Ticino nel Turismo gli stipendi sono altissimi rispetto ai nostri

Turismo, in Ticino stipendi altissimi «Ma il franco forte ha fatto danni»

L’analisi è emersa ieri al meeting transfrontaliero sul settore
Gli stipendi possono essere più alti del 40% rispetto a quelli italiani. La qualifica di segretaria di front e back office, in un albergo ticinese, ha degli indubbi vantaggi economici. Ma ci sono anche numerose altre informazioni da tenere presenti se si vuole tentare di ottenere un posto nella Confederazione. E proprio per fornire un’ampia panoramica, normativa ed economica ai futuri lavoratori, ieri mattina si è svolto il “Meeting transfrontaliero sul turismo”. Un convegno organizzato a Como dalla Fondazione Ecap e dalla Fondazione Castellini nell’ambito del progetto CoopSussi. Obiettivo: formare figure professionali per il settore turistico-alberghiero.

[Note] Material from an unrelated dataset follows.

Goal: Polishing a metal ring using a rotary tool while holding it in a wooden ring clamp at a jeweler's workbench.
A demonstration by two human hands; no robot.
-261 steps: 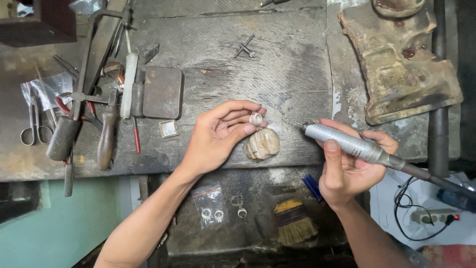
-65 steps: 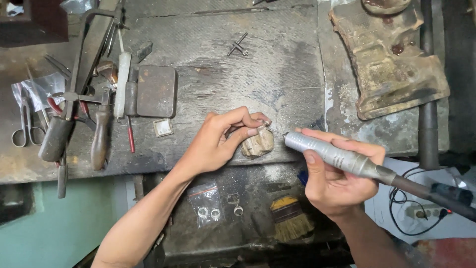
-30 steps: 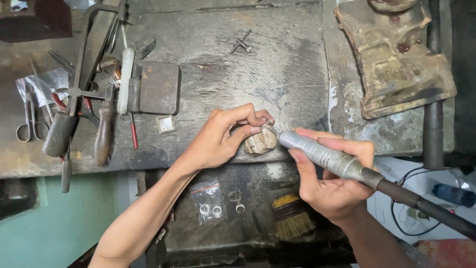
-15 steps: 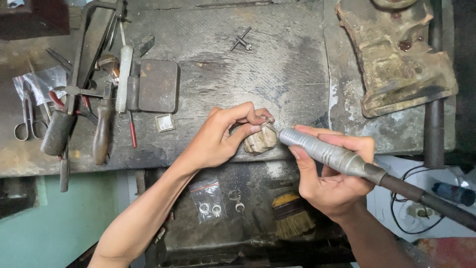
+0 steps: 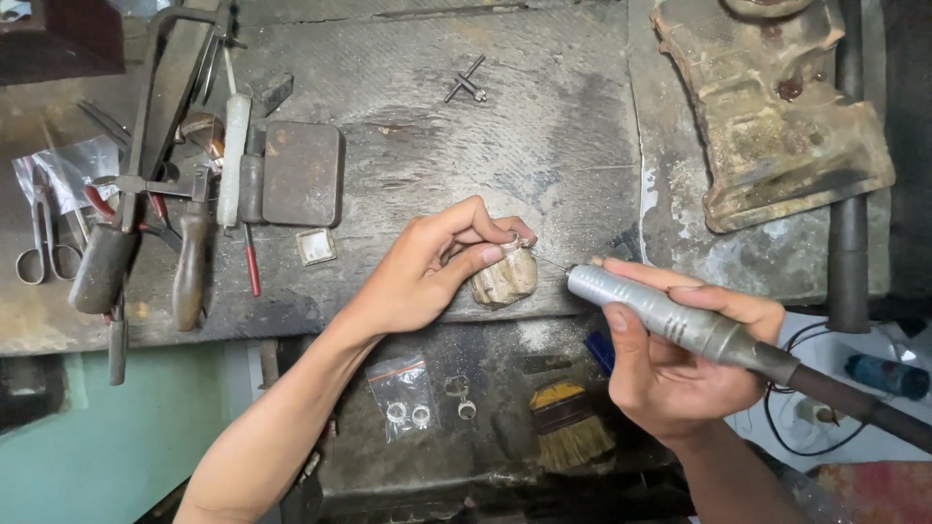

Il punto di partenza, anche oltreconfine, è però sempre rappresentato dalla perdurante crisi economica. Il settore turistico ticinese, infatti, pur fornendo possibilità di guadagno interessanti, non sta vivendo un momento positivo. La situazione è critica e, nel corso del terzo trimestre 2011, ha fatto segnare 981.036 pernottamenti. Vale a dire ben 87.704 in meno rispetto allo stesso periodo del 2010. Una contrazione pari a un -8,2%. A influire ancor più negativamente «è sopraggiunto, proprio nel periodo di alta stagione – dice Furio Bednarz, presidente e responsabile ricerca della fondazione Ecap – il rapido apprezzamento del franco svizzero nei confronti delle valute straniere. Ciò ha sicuramente contribuito a frenare l’afflusso di turisti provenienti dall’estero ma ha anche indotto gli svizzeri a scegliere destinazioni alternative a quelle ticinesi». Ma non solo. La situazione non proprio positiva trova conferma anche nel giro di affari degli alberghi e ristoranti ticinesi che hanno fatto segnare – in base a una recente indagine – un calo dell’11,5% su base annua nel terzo trimestre del 2011. Un insieme di informazioni che sono state presentate alle aspiranti lavoratrici presenti ieri mattina al convegno. L’azione formativa è stata infatti indirizzata a un target femminile compreso tra i 18 e i 35 anni (diplomate in cerca di un primo lavoro o di un’occupazione stabile) e donne tra i 35 e i 50 anni (con la volontà di reinserirsi nel mercato del lavoro).
«Per questo comparto – rispetto a settori meno soggetti a vincoli normativi – esiste in Ticino un contratto collettivo di lavoro dell’industria alberghiera e della ristorazione che traccia alcune linee guida dalle quali non si può derogare – dice Furio Bednarz – Ciò limita in modo deciso il dumping salariale». La durata del lavoro settimanale, ad esempio, è stabilita e può variare da un minimo di 42 ore (la regola nella maggior parte dei casi), fino a picchi di 43,5 ore nelle aziende stagionali e 45 in quelle di piccole dimensioni. A ciò va anche aggiunto, nonostante lo stipendio base sia sicuramente invitante, un necessario calcolo di tutte le spese da sostenere per andare a lavorare oltreconfine.
«In molti hanno già avuto esperienze lavorative in Ticino – aggiunge Furio Bednarz – E spesso ci raccontano di come l’impatto sia stato molto diverso rispetto a quello immaginato. Troppo spesso il posto in Svizzera viene idealizzato ma poi ci si rende conto che gli orari di lavoro, ad esempio, sono molto lunghi. E in certi comparti non esistono tutte le garanzie normative in vigore in Italia. I nostri meeting vogliono proprio dare un insieme di nozioni sufficienti a far orientare le persone in cerca di lavoro».